Exercise details:
Give again, unaltered, the lines of the listing below that run from the line having "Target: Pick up" through the line having "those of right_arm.".

※

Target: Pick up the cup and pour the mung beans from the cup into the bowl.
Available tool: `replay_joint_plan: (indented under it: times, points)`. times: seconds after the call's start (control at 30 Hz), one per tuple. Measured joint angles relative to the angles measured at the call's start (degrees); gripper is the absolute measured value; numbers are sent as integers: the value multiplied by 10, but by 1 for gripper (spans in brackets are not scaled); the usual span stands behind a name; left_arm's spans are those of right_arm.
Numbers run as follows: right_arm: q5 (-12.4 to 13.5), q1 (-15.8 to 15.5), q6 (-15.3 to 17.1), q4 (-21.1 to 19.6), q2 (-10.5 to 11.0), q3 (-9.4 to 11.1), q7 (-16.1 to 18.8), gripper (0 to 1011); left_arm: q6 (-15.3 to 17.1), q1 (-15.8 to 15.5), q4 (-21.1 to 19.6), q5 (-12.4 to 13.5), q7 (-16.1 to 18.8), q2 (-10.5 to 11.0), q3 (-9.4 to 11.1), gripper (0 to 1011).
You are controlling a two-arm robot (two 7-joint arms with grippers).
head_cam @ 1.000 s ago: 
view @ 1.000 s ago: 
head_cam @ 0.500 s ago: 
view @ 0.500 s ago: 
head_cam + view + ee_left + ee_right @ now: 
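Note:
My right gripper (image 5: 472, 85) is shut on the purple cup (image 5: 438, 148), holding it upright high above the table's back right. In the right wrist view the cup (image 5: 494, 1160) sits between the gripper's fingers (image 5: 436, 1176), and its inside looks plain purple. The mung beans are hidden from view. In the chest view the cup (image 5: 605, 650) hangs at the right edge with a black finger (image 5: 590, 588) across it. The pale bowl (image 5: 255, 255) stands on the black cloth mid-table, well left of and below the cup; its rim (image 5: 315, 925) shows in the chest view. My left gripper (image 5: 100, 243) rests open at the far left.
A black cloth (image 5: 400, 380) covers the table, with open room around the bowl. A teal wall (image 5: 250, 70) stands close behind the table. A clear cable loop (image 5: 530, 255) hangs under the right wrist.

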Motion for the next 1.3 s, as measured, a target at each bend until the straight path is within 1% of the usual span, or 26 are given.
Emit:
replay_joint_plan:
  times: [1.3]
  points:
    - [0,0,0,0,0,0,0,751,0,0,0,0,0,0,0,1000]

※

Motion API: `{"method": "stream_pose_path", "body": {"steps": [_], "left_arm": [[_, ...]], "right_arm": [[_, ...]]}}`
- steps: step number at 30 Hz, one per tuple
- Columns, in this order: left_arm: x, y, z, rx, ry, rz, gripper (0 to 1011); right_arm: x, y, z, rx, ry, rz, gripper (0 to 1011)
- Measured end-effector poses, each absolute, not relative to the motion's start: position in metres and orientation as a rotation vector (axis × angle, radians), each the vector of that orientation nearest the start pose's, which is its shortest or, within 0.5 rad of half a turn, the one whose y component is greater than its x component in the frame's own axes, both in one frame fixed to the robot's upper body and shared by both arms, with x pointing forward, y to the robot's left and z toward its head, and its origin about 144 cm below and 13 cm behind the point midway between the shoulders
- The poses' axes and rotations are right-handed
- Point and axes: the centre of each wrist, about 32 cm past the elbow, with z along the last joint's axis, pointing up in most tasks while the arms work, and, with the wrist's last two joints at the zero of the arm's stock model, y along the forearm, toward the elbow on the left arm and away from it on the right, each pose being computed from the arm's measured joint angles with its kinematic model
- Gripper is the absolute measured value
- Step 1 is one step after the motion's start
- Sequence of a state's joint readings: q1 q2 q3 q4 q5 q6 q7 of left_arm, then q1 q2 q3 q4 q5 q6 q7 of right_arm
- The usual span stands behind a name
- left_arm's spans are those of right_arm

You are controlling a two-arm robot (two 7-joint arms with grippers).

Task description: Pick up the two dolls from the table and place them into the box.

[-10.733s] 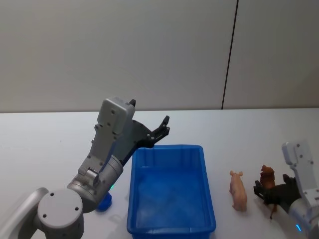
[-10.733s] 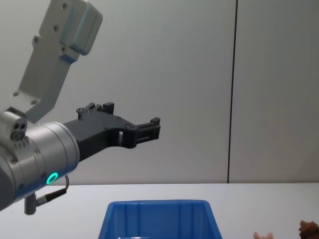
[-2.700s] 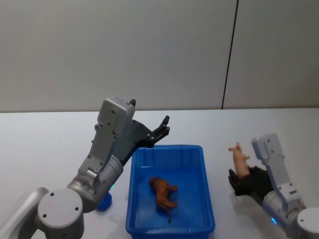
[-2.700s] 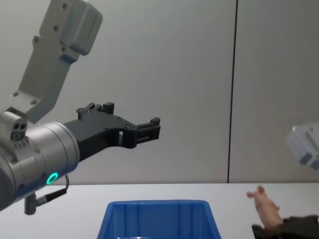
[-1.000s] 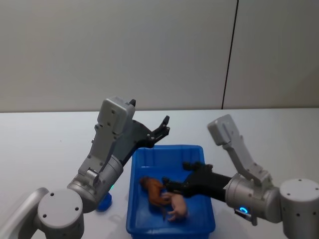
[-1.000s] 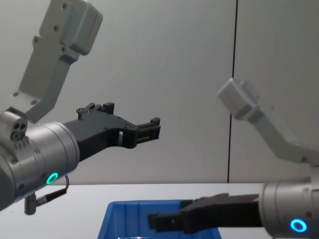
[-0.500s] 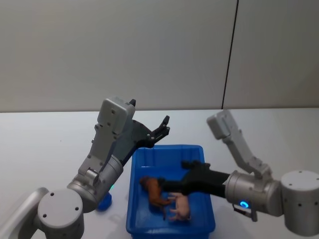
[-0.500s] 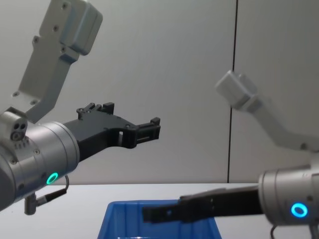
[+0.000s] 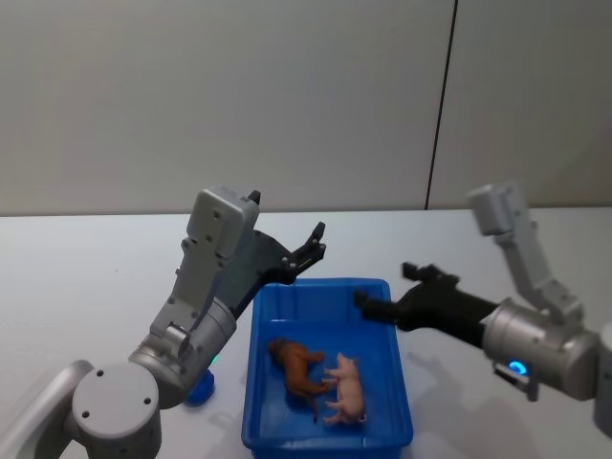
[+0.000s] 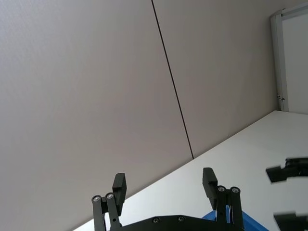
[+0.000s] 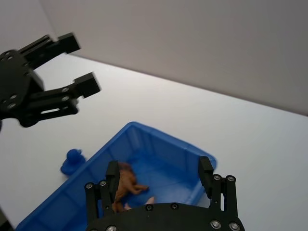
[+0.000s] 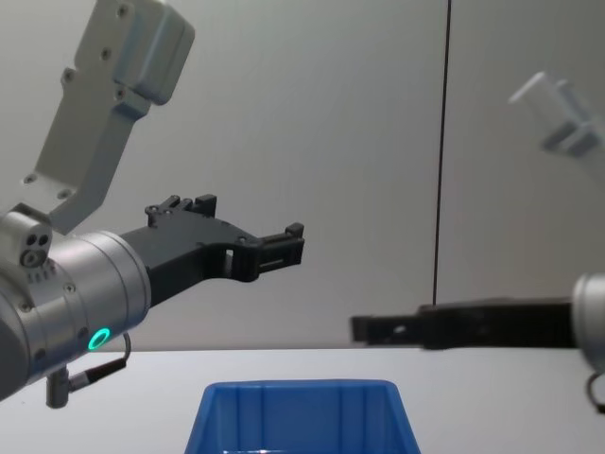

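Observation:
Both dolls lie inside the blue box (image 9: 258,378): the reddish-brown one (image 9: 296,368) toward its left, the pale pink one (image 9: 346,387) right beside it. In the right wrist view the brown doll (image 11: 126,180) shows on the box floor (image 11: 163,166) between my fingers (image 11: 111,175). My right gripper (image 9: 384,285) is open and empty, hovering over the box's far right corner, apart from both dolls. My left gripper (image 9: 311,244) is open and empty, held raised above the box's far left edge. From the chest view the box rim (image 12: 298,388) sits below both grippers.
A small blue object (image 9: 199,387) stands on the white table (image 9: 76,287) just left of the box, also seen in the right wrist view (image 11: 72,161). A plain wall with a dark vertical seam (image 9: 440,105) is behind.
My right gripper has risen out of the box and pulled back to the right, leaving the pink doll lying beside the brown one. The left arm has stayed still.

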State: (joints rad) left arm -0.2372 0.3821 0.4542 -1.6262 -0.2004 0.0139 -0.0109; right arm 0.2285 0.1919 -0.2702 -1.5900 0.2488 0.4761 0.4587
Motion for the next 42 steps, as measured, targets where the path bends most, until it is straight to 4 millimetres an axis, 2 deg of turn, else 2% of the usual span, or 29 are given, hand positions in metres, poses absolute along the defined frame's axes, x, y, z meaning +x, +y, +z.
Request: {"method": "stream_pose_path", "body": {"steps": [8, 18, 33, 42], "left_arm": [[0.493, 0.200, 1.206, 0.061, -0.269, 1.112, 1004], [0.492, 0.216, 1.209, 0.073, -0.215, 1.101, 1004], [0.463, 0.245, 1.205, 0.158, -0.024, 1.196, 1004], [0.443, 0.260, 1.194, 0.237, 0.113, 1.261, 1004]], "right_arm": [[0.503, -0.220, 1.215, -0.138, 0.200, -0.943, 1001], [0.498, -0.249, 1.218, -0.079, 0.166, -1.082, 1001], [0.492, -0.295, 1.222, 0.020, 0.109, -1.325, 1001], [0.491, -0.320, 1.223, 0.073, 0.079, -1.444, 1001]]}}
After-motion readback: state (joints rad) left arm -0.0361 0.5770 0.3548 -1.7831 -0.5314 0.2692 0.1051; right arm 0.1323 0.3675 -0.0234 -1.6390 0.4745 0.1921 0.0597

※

Output for this task:
Target: Pick up the cup and pour the mung beans from the cup into the bowl.
Available tool: `replay_joint_plan: (indented under it: times, points)`. times: seconds after the call's start (control at 30 Hz), one per tuple. Measured joint angles relative to the angles measured at the call's start (degrees); gripper is the absolute measured value; numbers are sent as integers: the value multiplied by 10, but by 1 for gripper (spans in brackets are not scaled); the usual span stands behind a name; left_arm's spans are those of right_arm.

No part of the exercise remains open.